Revert "feat(markdown)!: strict math delimiters, robust inline code parsing; drop plain parentheses as math"

Simon-He95 · web-flow · commit 081a33a08296 · 2025-11-24T10:08:34.000+08:00
diff --git a/package.json b/package.json
@@ -112,17 +112,7 @@
   },
   "dependencies": {
     "@floating-ui/dom": "^1.7.4",
-    "markdown-it": "^14.1.0",
-    "markdown-it-container": "^4.0.0",
-    "markdown-it-emoji": "^3.0.0",
-    "markdown-it-footnote": "^4.0.0",
-    "markdown-it-ins": "^4.0.0",
-    "markdown-it-mark": "^4.0.0",
-    "markdown-it-sub": "^2.0.0",
-    "markdown-it-sup": "^2.0.0",
-    "markdown-it-task-checkbox": "^1.0.6",
-    "markdown-it-ts": "0.0.2-beta.4",
-    "stream-markdown-parser": "workspace:^"
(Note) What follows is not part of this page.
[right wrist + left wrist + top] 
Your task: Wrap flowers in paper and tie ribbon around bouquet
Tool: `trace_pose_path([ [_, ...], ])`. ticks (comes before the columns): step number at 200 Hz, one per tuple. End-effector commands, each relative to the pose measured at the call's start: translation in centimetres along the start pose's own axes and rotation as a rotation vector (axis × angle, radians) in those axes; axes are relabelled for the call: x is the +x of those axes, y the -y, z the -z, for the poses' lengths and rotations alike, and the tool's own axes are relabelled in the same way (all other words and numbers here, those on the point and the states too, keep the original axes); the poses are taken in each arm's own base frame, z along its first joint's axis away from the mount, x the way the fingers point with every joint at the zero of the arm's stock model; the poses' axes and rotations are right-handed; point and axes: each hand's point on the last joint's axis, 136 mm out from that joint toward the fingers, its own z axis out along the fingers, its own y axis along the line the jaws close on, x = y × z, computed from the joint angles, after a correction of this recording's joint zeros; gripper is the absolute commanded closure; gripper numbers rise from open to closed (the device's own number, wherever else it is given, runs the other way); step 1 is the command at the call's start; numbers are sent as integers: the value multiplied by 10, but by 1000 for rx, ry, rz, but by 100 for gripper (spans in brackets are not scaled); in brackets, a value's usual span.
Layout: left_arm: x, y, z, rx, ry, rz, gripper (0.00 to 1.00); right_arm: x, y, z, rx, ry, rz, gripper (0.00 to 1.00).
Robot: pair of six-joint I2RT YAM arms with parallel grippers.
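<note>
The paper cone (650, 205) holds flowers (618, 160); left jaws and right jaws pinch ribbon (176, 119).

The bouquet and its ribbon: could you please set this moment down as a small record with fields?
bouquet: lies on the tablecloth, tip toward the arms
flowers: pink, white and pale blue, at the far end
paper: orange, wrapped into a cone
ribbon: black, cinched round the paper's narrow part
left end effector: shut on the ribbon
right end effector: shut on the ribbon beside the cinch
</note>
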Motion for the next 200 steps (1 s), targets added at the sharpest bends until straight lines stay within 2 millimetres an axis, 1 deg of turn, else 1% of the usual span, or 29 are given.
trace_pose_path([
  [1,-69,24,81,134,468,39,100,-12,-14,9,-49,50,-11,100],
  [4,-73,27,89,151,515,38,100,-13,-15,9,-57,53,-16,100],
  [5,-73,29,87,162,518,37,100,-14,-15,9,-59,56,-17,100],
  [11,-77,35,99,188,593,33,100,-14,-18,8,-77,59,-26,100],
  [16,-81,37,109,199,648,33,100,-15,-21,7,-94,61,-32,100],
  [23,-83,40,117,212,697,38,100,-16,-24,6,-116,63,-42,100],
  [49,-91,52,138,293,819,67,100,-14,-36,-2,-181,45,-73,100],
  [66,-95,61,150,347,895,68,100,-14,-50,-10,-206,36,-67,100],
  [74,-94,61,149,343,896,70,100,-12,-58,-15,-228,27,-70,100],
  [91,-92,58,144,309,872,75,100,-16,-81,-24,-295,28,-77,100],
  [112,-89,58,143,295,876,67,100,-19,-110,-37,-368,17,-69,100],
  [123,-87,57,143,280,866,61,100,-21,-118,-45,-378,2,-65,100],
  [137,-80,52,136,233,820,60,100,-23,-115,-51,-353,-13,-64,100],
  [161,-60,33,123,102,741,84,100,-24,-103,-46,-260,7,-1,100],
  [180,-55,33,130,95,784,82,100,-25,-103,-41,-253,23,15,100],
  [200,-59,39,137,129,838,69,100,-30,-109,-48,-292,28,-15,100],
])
+    "stream-markdown-parser": "^0.0.30"
   },
   "devDependencies": {
     "@antfu/eslint-config": "^5.4.1",
diff --git a/packages/markdown-parser/src/config.ts b/packages/markdown-parser/src/config.ts
@@ -12,13 +12,6 @@ export interface MathOptions {
   commands?: readonly string[]
   /** Whether to escape standalone '!' (default: true). */
   escapeExclamation?: boolean
-  /**
-   * Strict delimiter mode.
-   * - When true, only explicit TeX delimiters are recognized as math:
-   *   inline: `$...$` and `\(...\)`; block: `$$...$$` and `\[...\]`.
-   * - Heuristics and mid-state (unclosed) math detection are disabled.
-   */
-  strictDelimiters?: boolean
 }
 
 let defaultMathOptions: MathOptions | undefined
diff --git a/packages/markdown-parser/src/parser/inline-parsers/index.ts b/packages/markdown-parser/src/parser/inline-parsers/index.ts
@@ -46,22 +46,6 @@ export function parseInlineTokens(tokens: MarkdownToken[], raw?: string, pPreTok
   const result: ParsedNode[] = []
   let currentTextNode: TextNode | null = null
 
-  // Fallback: markdown-it sometimes mis-tokenizes code_inline around CJK text
-  // yielding code_inline nodes that contain non-ASCII prose (e.g. "方法会根据").
-  // When detected, prefer re-parsing from the original raw string to rebuild
-  // inline_code spans and basic strong emphasis segments in a stable way.
-  const hasSuspiciousCodeInline = tokens.some(t => t.type === 'code_inline' && /[^\x00-\x7F]/.test(String(t.content ?? '')))
-  const hasBackticksInRaw = typeof raw === 'string' && /`/.test(raw)
-  const codeInlineCount = tokens.reduce((n, t) => n + (t.type === 'code_inline' ? 1 : 0), 0)
-  const rawBacktickCount = typeof raw === 'string' ? ((raw.match(/`/g) || []).length) : 0
-  // When backtick count is even, expected inline-code spans ~= backtickCount/2.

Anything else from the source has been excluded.